Alternative OpenCL kernel for performing the CSC matrix vector multiply #3608

christophe-murphy · 2024-09-30T16:14:47Z

Alternative OpenCL kernel for performing the CSC matrix vector multiply using atomic operations.

Benchmarking so far has shown it to be ~~on par with the CUDA backend~~ around 9x slower than the CUDA back end on my Nvidia RTX 4060 GPU. Note that support has been included for the BLAS style matrix vector multiply with alpha and beta parameters however it appears that this is not supported elsewhere in the code for sparse matrices so it has not been tested. Existing sparse matrix vector multiply tests are all passing for single and double precision as well as complex.

Description

The way that the transpose of the sparse matrix is carried out in the OpenCL backend is to treat the CSR matrix as a CSC matrix. In the CSC matrix, the compressed data is ordered by column rather than by row. The original OpenCL kernel was performing a block matrix vector multiply. This is straightforward to do with the CSR format but is more complicated with CSC format. In order to determine which compressed indices fall in which block for a given column, a binary search was performed. As the matrix dimensions grew larger, the binary search quickly blew up the kernel run time.

As far as I can see the only way to avoid the need for a binary search is to not perform the multiply in blocks. I have created a new OpenCL kernel for the CSC matrix vector multiply which makes use of atomic addition operations instead. While this is not ideal and may run slow on certain devices, ~~I have found the runtime of this kernel to be on par with the CUDA backend in testing.~~ I have found the runtime of this kernel to be about 9x that of the CUDA backend which is not ideal but much faster than the previous implementation.

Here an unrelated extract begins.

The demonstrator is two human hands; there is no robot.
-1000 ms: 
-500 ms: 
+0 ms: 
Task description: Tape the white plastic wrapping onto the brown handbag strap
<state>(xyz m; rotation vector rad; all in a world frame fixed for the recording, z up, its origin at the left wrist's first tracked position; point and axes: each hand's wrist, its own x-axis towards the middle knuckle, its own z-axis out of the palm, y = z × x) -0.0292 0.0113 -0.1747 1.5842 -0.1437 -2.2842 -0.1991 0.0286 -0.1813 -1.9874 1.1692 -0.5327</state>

It is likely difficult to achieve comparable performance to the CUDA back end on an Nvidia GPU since it makes use of the cuSPARSE library.

Checklist

Rebased on latest master
Code compiles
Tests pass

…ly using atomic operations. Benchmarking so far has shown it to be on par with the CUDA backend on my Nvidia RTX 4060 GPU. Note that support has been included for the BLAS style matrix vector multiply with alpha and beta parameters however it appears that this is not supported elsewhere in the code for sparse matrices so it has not been tested. Existing sparse matrix vector multiply tests are all passing for single and double precision as well as complex.

edwinsolisf

Tested on windows with RTX 3070 Ti Mobile, passes all tests. Improvement is about 43.1x speedup on OpenCL backend; however, CUDA is still 234x faster using the test code provided in issue #2294.

Raw Measurements:
CUDA: 5.735 ms
Old OpenCL: 57,901 ms
New OpenCL: 1,344 ms

christophe-murphy · 2025-01-06T22:05:20Z

Tested on windows with RTX 3070 Ti Mobile, passes all tests. Improvement is about 43.1x speedup on OpenCL backend; however, CUDA is still 234x faster using the test code provided in issue #2294.

Raw Measurements: CUDA: 5.735 ms Old OpenCL: 57,901 ms New OpenCL: 1,344 ms

How are you measuring the time? Could you send me the exact code you used.

Using the af::timer with the example code in #2294 , I am getting < 1ms for both CUDA and OpenCL

edwinsolisf · 2025-01-06T22:54:17Z

Tested on windows with RTX 3070 Ti Mobile, passes all tests. Improvement is about 43.1x speedup on OpenCL backend; however, CUDA is still 234x faster using the test code provided in issue #2294.
Raw Measurements: CUDA: 5.735 ms Old OpenCL: 57,901 ms New OpenCL: 1,344 ms

How are you measuring the time? Could you send me the exact code you used.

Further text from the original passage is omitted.